Research definitely shows that writing goals makes them more likely to come true.  A study by Gail Matthews, psychology professor at Dominican University quantifies the significance of written goals in her study , which has been widely quoted such as on Forbes.com  and Fast Company.  Her study showed that “individuals with written goals achieved approximately 50% more of their goals than those without written goals.”

That’s a significant statistic.

Be Specific, Not Restrictive

I’m amazed at how closely the results I create can match the desired results I document. It reminds me of when I played soccer. Our coach told us to aim in a specific location rather than generally at the goal. When your aim was specific, it was more likely to go where you intended it to go. Racquetball was the same. It was better to aim in the lower left corner on the front wall a few inches from the floor than to generally aim at the front wall. Abstract goals work the same way – be as specific as you can.  Clearly define the direction.

Several years ago I wrote a goal for my consulting business:  “(By May 15th) I have a new income stream of at least $X per month established through August.” I’m leaving the amount out but I promise you it was a challenging goal.   On May 1st I received a consulting request for $2000 more per month, to last through August 31st. It was the timeframe I specified, with more income than I had even requested!

Because I had it firmly in my head that I wanted the lesser amount, I asked if I could work 75% of my time on that project. How dumb!

One adjustment I did make is that at the bottom of my Positive Outcomes sheet, I always write “This, or something better.” Being specific is good, but being restrictive isn’t. I make sure that I stay open to the possibility of something better!

At that same time I had written “(By September 28th) I have paid speaking engagements lined up for the rest of the year that will earn at least” twice as much.

Before the end of August I received a request for a consulting contract that was for exactly that amount, to start immediately. Amazingly, I finished the first job ahead of schedule so they were willing to let me go to the next.

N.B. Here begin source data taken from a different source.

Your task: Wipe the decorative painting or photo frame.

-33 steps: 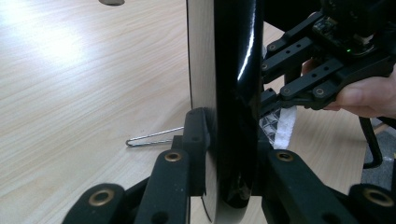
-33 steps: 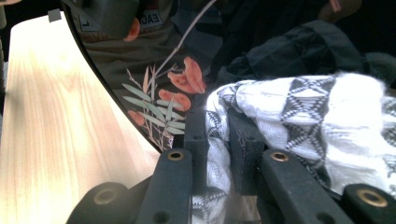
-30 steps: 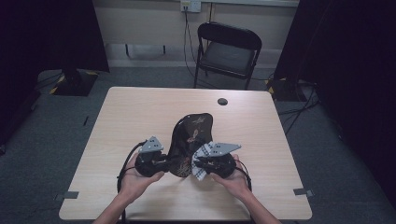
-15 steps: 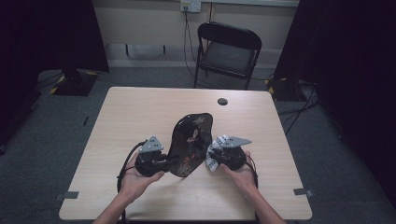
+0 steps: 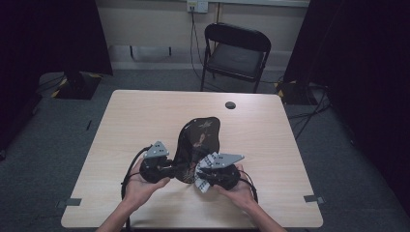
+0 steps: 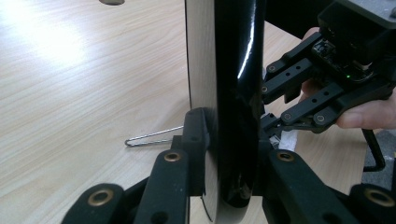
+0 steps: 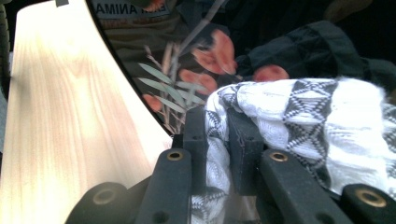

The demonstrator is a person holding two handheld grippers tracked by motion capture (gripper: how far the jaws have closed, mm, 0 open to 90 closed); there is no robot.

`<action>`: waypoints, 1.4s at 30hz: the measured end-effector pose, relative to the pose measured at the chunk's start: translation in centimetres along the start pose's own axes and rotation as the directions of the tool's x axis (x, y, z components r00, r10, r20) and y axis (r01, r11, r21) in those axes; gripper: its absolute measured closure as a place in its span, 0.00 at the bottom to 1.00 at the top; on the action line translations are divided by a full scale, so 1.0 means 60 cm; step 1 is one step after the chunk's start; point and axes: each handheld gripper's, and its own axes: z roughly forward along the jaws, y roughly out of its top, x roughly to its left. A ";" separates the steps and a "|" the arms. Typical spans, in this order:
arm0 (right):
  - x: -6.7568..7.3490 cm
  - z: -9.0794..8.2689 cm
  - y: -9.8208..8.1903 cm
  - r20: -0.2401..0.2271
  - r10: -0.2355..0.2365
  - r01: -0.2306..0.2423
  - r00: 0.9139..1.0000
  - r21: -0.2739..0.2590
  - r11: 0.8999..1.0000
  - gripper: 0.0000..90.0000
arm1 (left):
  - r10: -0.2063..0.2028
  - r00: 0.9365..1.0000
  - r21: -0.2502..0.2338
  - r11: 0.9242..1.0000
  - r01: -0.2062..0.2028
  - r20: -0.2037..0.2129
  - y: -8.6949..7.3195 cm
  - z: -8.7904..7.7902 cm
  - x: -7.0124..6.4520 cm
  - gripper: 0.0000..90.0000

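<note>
— While the table (image 5: 145, 121) takes up most of the high view, where does the work stand?

— I have a glossy black tray (image 5: 198, 142) with a flower and leaf pattern raised on its near edge at the near middle of the table, leaning away from me. My left gripper (image 5: 170, 169) is clamped on that near edge; in the left gripper view the jaws press on both faces of the tray (image 6: 236, 93), so the hold looks firm.

— And the other hand?

— My right gripper (image 5: 202, 180) is closed tight on a black and white patterned cloth (image 5: 205, 169), which sits against the tray's glossy face low on its right side. In the right gripper view the cloth (image 7: 299, 116) is bunched between the jaws, right beside the painted flowers.

— So it's a wipe-down?

— That's how I read it. I judge the wiping under way: tray held up, cloth on the surface. I can't tell how much of the face is already clean; the upper part, far from the cloth, likely remains.

— Anything small nearby?

— A thin wire loop (image 6: 152, 136) lies on the table just beside the tray, and a dark round cap (image 5: 230, 105) sits well apart near the far edge.
</note>
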 end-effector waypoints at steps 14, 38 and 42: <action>-0.090 -0.025 -0.028 0.169 0.165 -0.166 0.972 -0.009 0.986 0.88 | 0.000 1.000 0.002 1.000 0.000 0.002 0.001 0.000 0.001 0.85; -0.040 0.000 -0.019 0.080 0.055 -0.059 0.995 0.042 0.997 0.88 | -0.002 1.000 0.009 1.000 0.002 -0.006 0.002 0.000 0.003 0.85; -0.056 -0.003 -0.023 0.107 0.082 -0.087 0.991 0.043 0.995 0.88 | -0.006 1.000 0.008 1.000 0.006 -0.004 0.002 0.000 0.002 0.85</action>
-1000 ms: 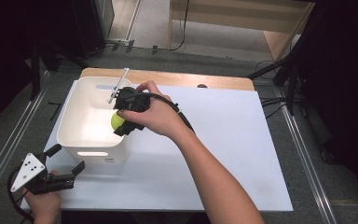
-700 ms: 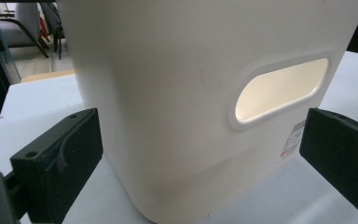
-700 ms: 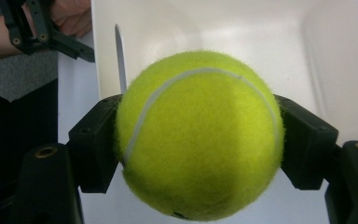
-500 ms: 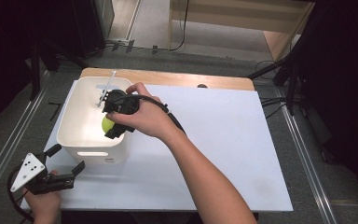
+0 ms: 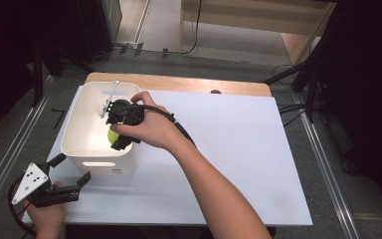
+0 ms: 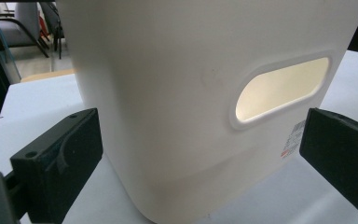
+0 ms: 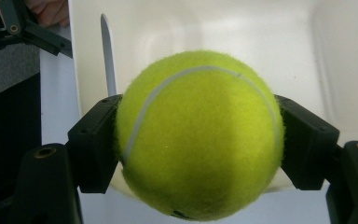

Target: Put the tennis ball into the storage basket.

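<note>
A yellow-green tennis ball [image 7: 200,135] sits between the two black jaws of my right gripper [image 7: 200,144], whose pads press on both its sides. The jaws have just eased open slightly, with the ball still between them. In the high view the right gripper [image 5: 115,139] holds the ball [image 5: 112,134] low inside a white plastic bin [image 5: 122,167], near its front right corner. My left gripper [image 5: 73,168] rests on the table's near left corner, open. Its jaws point at the bin's front wall [image 6: 168,70] and its handle slot [image 6: 279,91] without touching.
The bin stands at the left of a white tabletop [image 5: 238,149] with a wooden strip [image 5: 179,83] along its far edge. The person's right forearm [image 5: 214,189] crosses the middle of the table. Dark floor and metal rails surround the table.
The right hand has carried the ball leftward and down, from over the bin's right rim to inside the bin. The left gripper has stayed where it was.
</note>
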Motion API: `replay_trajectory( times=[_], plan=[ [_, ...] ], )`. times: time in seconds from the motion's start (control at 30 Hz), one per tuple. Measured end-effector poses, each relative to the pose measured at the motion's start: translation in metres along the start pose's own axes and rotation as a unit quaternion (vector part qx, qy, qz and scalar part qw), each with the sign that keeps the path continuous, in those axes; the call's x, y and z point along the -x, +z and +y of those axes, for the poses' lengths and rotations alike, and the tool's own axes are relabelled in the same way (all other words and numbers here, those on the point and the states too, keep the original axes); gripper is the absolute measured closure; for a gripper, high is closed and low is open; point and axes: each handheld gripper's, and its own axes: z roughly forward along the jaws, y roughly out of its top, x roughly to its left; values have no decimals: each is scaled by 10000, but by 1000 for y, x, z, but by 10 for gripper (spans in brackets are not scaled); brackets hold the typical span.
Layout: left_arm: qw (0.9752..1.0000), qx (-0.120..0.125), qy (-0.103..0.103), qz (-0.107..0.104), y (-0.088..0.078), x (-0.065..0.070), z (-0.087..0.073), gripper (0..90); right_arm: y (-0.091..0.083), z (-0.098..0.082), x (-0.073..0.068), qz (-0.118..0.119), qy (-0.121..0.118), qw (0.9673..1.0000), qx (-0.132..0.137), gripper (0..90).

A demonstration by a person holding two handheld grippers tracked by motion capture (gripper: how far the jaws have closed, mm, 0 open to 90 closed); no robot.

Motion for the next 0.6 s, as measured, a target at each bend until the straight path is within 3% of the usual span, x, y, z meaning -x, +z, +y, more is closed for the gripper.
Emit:
replay_trajectory(
  times=[0.27,0.43,0.5,0.6],
  plan=[
    [10000,-17,25,2,-1,-1,0,0,0,-1,-3,-96,-12,9999,-78,104],
    [10000,-14,2,3,0,0,0,0,-6,-8,-4,-126,26,9999,67,75],
    [10000,1,-5,1,0,0,0,0,-8,-12,-4,-114,101,9998,85,0],
    [10000,-7,1,1,0,0,0,0,-13,-20,-3,-103,162,9996,205,0]
  ],
)
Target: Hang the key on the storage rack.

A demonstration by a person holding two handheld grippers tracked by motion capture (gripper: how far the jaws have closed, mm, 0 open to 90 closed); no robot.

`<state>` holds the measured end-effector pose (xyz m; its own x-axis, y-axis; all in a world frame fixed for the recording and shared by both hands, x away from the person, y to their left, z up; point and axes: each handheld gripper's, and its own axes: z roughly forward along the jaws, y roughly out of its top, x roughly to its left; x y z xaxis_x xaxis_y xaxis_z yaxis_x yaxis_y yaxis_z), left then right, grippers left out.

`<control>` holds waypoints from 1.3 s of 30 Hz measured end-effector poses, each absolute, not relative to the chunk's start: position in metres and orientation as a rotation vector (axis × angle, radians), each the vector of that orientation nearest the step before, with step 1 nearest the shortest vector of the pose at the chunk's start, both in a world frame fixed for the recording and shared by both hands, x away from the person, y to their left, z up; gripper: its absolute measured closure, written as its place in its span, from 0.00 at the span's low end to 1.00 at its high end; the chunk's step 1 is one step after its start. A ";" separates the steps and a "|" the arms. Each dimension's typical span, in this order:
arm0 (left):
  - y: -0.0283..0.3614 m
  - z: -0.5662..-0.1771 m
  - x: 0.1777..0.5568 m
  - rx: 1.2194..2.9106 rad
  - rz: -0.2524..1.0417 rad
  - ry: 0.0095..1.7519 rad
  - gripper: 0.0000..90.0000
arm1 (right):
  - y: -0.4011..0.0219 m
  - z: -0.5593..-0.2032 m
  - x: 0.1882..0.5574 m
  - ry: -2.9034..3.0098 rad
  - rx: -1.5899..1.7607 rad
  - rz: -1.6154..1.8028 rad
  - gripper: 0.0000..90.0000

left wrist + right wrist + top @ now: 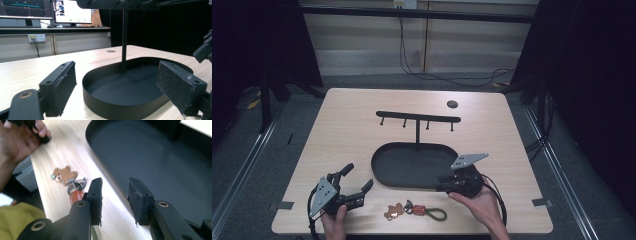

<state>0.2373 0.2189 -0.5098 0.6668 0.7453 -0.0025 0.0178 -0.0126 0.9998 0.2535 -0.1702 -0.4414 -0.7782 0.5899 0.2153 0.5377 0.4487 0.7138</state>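
Pale wood table (pixel 347 120) carries all items. At its near left corner the left gripper (pixel 357 184) rests in the person's left hand (pixel 334 220), jaws spread wide and holding nothing. Just right of it, at the near edge, lies a keychain (pixel 414 210) with a brown leather tag. Behind stands a black oval tray (pixel 384 175) with a hook stand (pixel 418 118). The right gripper (pixel 443 184), jaws partly parted and unloaded, sits at the tray's near right rim.
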 end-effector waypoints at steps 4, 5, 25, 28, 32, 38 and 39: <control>0.219 -0.510 0.237 1.489 0.650 0.667 0.17 | -0.167 -0.441 0.253 2.729 0.998 1.174 0.71; 0.219 -0.510 0.237 1.488 0.650 0.667 0.18 | -0.165 -0.442 0.253 2.758 0.996 1.139 0.71; 0.219 -0.510 0.237 1.487 0.651 0.668 0.18 | -0.149 -0.460 0.252 3.070 0.938 0.725 0.89; 0.219 -0.510 0.237 1.488 0.651 0.669 0.17 | -0.147 -0.462 0.249 3.091 0.917 0.674 0.89; 0.219 -0.510 0.237 1.488 0.650 0.668 0.18 | -0.147 -0.464 0.248 3.104 0.896 0.667 0.89; 0.218 -0.510 0.237 1.483 0.644 0.670 0.18 | -0.144 -0.468 0.248 3.124 0.870 0.632 0.91; 0.218 -0.510 0.237 1.485 0.644 0.670 0.18 | -0.142 -0.469 0.247 3.125 0.867 0.614 0.91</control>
<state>0.2370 0.2185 -0.5100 0.6681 0.7440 -0.0088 0.0212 -0.0072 0.9998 0.2468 -0.1424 -0.4692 -0.8502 0.4648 0.2472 0.5238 0.7940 0.3086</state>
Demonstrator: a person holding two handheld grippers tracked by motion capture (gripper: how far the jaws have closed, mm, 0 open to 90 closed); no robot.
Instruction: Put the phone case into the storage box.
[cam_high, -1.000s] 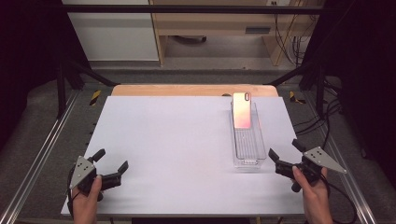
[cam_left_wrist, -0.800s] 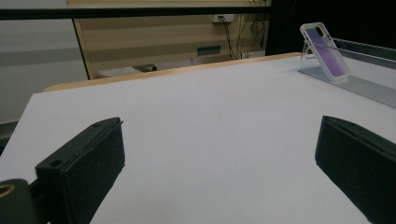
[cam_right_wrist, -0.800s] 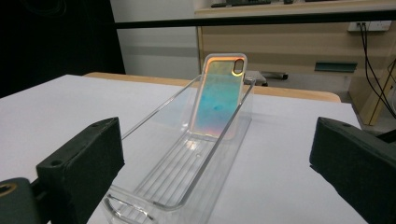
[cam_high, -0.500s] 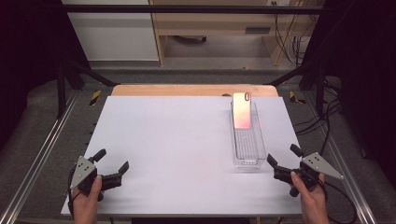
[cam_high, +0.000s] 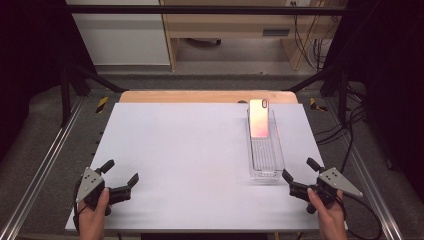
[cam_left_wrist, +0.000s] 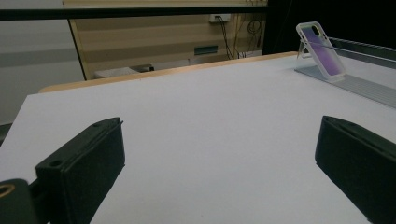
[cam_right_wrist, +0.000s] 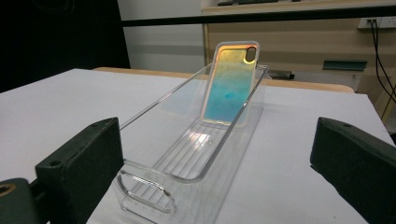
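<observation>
Tray (cam_high: 265, 150): clear, long, on white table (cam_high: 190, 150). Phone case (cam_high: 259, 117) leaned upright inside tray's far end, its foot blurred behind ribbed wall. Right gripper (cam_high: 303, 176) just beside tray's near end, jaws spread, empty. Left gripper (cam_high: 121, 173) well apart from tray, jaws spread, empty

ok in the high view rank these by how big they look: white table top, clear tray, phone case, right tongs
1. white table top
2. clear tray
3. and 4. phone case and right tongs: they look alike in size, and the tongs sit nearer the camera, so no firm order.
</observation>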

Am I upset that I didn’t make the money through speaking engagements? Of course not! I specified speeches because at that time I saw that as the most logical avenue for me. The fact is, when I read it every day, I didn’t put my energy and focus into the speaking part, but I definitely put energy into the income amount. It’s the energy that matters, as my results would indicate.

Regular Interaction With Goals is Key

But here is another key component – you need to interact with the goals.  They have mass separate from you.  Now you need to let them create a force upon you.

This is the key problem with writing New Year’s resolutions.  How many times have you looked at those resolutions since you wrote them?  My friend Kathy keeps her resolutions in a book that she keeps with her at all times.  She’s specific, down to how many books she’s going to read each month.  She reviews her resolutions throughout the year to see how she’s progressing.  She invariably achieves them.

Maybe Professor Matthews could do a study on this. Well… she kinda did.  She put people into five groups, and the fifth group was required to send a report on their progress to a friend.  Professor Matthews attributed the significant difference of Group 5 to be due to accountability.  I would assert that the reporting required them to interact with their goals, creating the force to move them forward.

The interaction with someone else is one way to exert the force upon yourself but there are other ways.  For instance Mauricio Estrella is a guy who imbeds goals into his monthly passwords. He creates passwords such as “Lose10#s  or  “4giveJane” that he interacts with every time he logs on.  What a great idea!

The way I use this concept is that I print out my Positive Outcomes document and I read it every day, often many times a day.  In this way it can create a force upon me.  When I’m feeling unmotivated or fearful or frustrated, that’s the most important time to pull that paper out and read it.  If I read my Outcomes and they aren’t inspiring to me, or I get clearer on what I want, I update them.

Whatever method you use, write your goals, being specific but not restrictive, and interact with them regularly.